In this brand new series, White Light Insight, we speak to Gavin about his career journey, the barriers he’s come up against and what keeps him focussed on success.
Igot into motivational speaking purely by accident. In fact, you could argue that primary school teaching and motivational speaking are much the same thing. As a primary school teacher, my job was to stand up from nine o’clock in the morning to half past three in the afternoon every day and take 30 kids on a wonderful journey of learning, engagement and inspiration.
When I was about 17, I found myself heading off to university to do my primary teaching degree. But I also found myself dipping my toe in the water of stand up comedy. All through my four years at uni, I was in the classroom during the day, and then on the road in the comedy clubs at night.
For me, again, the two of them were very similar – albeit one was full of swearing and had an adult audience and one had no swearing and had a young audience. I think what I do now is basically a combination of the two.
The turning point
While working as a primary school teacher, I went to a workshop one day called “putting the fun back in the staff room.” I thought: ‘This is going to be dreadful.’ I thought it was going to be cheesy and patronising, hosted by somebody who’s never even been a teacher, who was going to tell us how to do our jobs, and that we all need to have fun.
I couldn’t have been more wrong. It was absolutely sensational. That’s a big word to use. But it was sensational. And it was hilarious. It was moving. It was uplifting. It was raw, it was real. I’d never seen anything like it in a work setting.
It made me think of a party or a good movie that takes you on that emotional journey, and you just get in and go: ‘Wow, that was brilliant.’ I remember walking away on the day thinking, ‘That’s the greatest workshop I’ve ever been on in my life.’ One of the things he said was: ‘If you hate your job, leave.’
“I didn’t hate my job. I genuinely loved being a primary school teacher. But I was one of these people who had spent their short career thinking, ‘What else is out there?’”
The first big gig
The first gig I had that felt like a big room full of people, when it was just me up there on my own doing an out and out motivational talk, was at an event at the EICC in Edinburgh. I think there were about 1100 or 1200 people in the audience. For me, at that time, I just thought: ‘Oh my God, that’s an unbelievable amount of people.’ I think it was the most people I’d ever stood in front of at that point.

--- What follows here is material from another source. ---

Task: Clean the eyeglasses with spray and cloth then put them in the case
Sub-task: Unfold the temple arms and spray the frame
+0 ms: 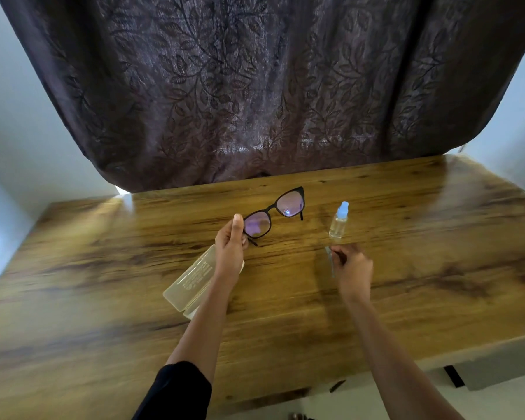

I had about 30 minutes. And I remember pacing up and down behind the scenes, thinking: ‘I could have a normal job. Why am I doing this? Why am I putting myself through this?’. But that is something I’ve dealt with forever. When I was doing stand up, I would be pacing up and down backstage, thinking: ‘You could be at home, you could be watching the telly, why are you doing this?’. That sticks with me even now, all these years later and at nearly 43 years old I still pace up and down every day, thinking: ‘What am I doing?’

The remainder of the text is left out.